● **Task to complete**: Within the listing, each line that has the string "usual" should be copied.

● **Data below**:
▽

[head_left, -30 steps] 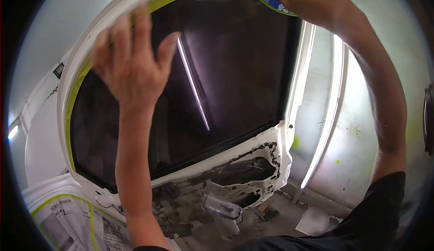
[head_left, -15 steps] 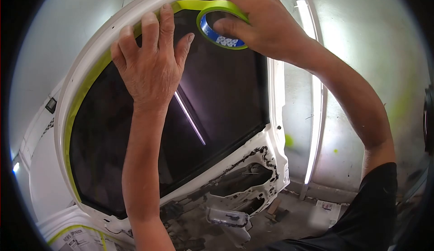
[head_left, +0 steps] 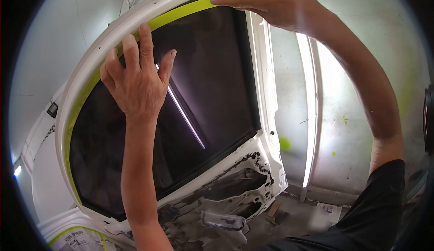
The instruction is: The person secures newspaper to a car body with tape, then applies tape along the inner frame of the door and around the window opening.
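Observation:
A white car door (head_left: 61, 115) with dark window glass (head_left: 217, 79) stands before me. Yellow-green masking tape (head_left: 183, 10) follows the curved upper edge of the glass, inside the white frame. My left hand (head_left: 135, 81) has its fingers apart, fingertips resting on the tape at the upper left of the frame. At the door's top right corner, my right hand (head_left: 282, 4) is closed on the tape, one digit stretched along the strip. The strip runs taut between the hands. The tape roll itself is hidden by the right hand or out of view.
Below the glass, the door's inner panel (head_left: 235, 183) has ragged openings. Newspaper edged with tape (head_left: 74, 242) covers a white panel at lower left. A lit tube light (head_left: 311, 115) stands along the right wall. A wood block (head_left: 274, 208) lies on the floor.
My right hand has moved up and right, drawing out a longer strip; the roll no longer shows. My left hand has slid left and down along the frame. The view has shifted slightly.

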A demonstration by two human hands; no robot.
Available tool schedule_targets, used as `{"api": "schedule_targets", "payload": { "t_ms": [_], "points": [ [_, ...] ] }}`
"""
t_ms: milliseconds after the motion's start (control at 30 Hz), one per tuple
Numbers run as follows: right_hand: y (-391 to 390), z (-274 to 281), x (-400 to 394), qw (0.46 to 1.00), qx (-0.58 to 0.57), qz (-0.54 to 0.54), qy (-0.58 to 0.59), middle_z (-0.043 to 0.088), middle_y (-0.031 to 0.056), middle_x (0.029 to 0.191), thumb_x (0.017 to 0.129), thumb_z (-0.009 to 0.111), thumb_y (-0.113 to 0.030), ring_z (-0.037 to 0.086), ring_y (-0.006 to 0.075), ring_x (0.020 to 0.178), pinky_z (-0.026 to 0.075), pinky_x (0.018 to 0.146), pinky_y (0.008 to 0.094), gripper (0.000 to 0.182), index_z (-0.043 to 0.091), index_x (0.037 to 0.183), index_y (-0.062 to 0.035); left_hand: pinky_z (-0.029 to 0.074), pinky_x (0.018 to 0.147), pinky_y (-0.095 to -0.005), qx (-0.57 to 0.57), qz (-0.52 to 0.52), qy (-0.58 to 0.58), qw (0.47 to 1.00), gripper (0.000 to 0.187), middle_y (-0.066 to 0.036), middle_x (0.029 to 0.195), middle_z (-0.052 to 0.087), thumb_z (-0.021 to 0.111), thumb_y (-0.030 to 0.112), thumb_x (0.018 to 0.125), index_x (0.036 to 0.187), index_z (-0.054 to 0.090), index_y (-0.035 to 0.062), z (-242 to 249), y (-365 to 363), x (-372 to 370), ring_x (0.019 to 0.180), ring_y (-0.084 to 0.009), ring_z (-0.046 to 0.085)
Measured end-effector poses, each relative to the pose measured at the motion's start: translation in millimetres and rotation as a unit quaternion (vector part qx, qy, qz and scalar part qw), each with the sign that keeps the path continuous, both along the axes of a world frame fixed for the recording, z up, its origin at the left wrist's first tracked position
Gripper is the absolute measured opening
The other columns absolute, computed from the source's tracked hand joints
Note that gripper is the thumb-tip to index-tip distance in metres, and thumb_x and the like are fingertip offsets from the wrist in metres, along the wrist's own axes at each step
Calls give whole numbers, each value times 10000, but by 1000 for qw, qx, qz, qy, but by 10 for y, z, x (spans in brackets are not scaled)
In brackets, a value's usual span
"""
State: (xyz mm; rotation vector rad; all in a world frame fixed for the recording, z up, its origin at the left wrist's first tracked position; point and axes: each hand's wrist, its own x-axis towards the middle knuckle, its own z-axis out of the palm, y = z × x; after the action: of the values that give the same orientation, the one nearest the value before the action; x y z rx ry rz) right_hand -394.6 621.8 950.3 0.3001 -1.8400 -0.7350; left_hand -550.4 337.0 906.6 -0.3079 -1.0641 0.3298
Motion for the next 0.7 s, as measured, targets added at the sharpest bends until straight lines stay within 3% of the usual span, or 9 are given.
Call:
{"api": "schedule_targets", "payload": {
  "t_ms": [67, 167, 267, 467, 567, 700],
  "points": [
    [-125, 28, 17, 997, -54, -54, -16, 617, 134, 980, 1049, 486, -128, 646, 240, 678, 567, 615, 360, 496, 511, 1516, -292, 383, 1015, -459, 1, 0, -4, 1000, 695, -37, 1288, 561, 521, 676, 974, 1487, 580, 210, -1, 3, 21, 1185, -284, 465],
    [-127, 42, -45, 998, -21, -55, 37, 659, 173, 1020, 1004, 499, -61, 698, 285, 772, 589, 682, 386, 507, 557, 1478, -231, 383, 1013, -463, 0, -4, -2, 1000, 685, -39, 1286, 561, 509, 673, 982, 1483, 585, 211, 5, -3, 11, 1185, -280, 466],
    [-217, 51, -10, 999, -14, 11, 45, 703, 183, 1026, 978, 522, -48, 721, 307, 858, 600, 742, 407, 451, 626, 1402, -161, 385, 1007, -464, 2, -7, 7, 1000, 671, -39, 1280, 560, 506, 672, 985, 1470, 599, 217, -3, -5, 3, 1178, -273, 467],
    [-183, 116, -106, 997, 26, 34, 67, 745, 144, 977, 989, 536, -77, 730, 276, 874, 601, 741, 405, 356, 689, 1310, -104, 385, 999, -457, 5, -8, 6, 1000, 647, -31, 1253, 564, 507, 673, 984, 1438, 629, 229, 5, 3, 27, 1163, -257, 468],
    [-296, 137, -44, 999, -53, 7, 10, 751, 127, 971, 1025, 522, -108, 734, 262, 854, 601, 724, 396, 323, 695, 1298, -105, 381, 999, -453, 5, -11, 4, 1000, 636, -25, 1234, 568, 506, 672, 986, 1422, 643, 231, 6, 7, 39, 1157, -250, 467],
    [-361, 141, 11, 998, -59, 0, -6, 753, 112, 959, 1050, 509, -136, 735, 252, 834, 603, 717, 388, 307, 697, 1291, -108, 374, 1002, -451, 4, -12, 2, 1000, 621, -16, 1216, 572, 510, 673, 985, 1404, 659, 239, 6, 14, 60, 1139, -242, 467]
  ]
}}
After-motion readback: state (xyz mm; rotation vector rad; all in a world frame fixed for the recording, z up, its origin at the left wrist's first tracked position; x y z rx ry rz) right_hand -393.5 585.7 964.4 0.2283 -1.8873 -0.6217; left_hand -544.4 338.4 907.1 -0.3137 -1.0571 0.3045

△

● **Answer section**:
In brackets, a value's usual span
Motion for the next 0.7 s, as measured, targets added at the sharpest bends until straight lines stay within 3% of the usual span, or 9 are given.

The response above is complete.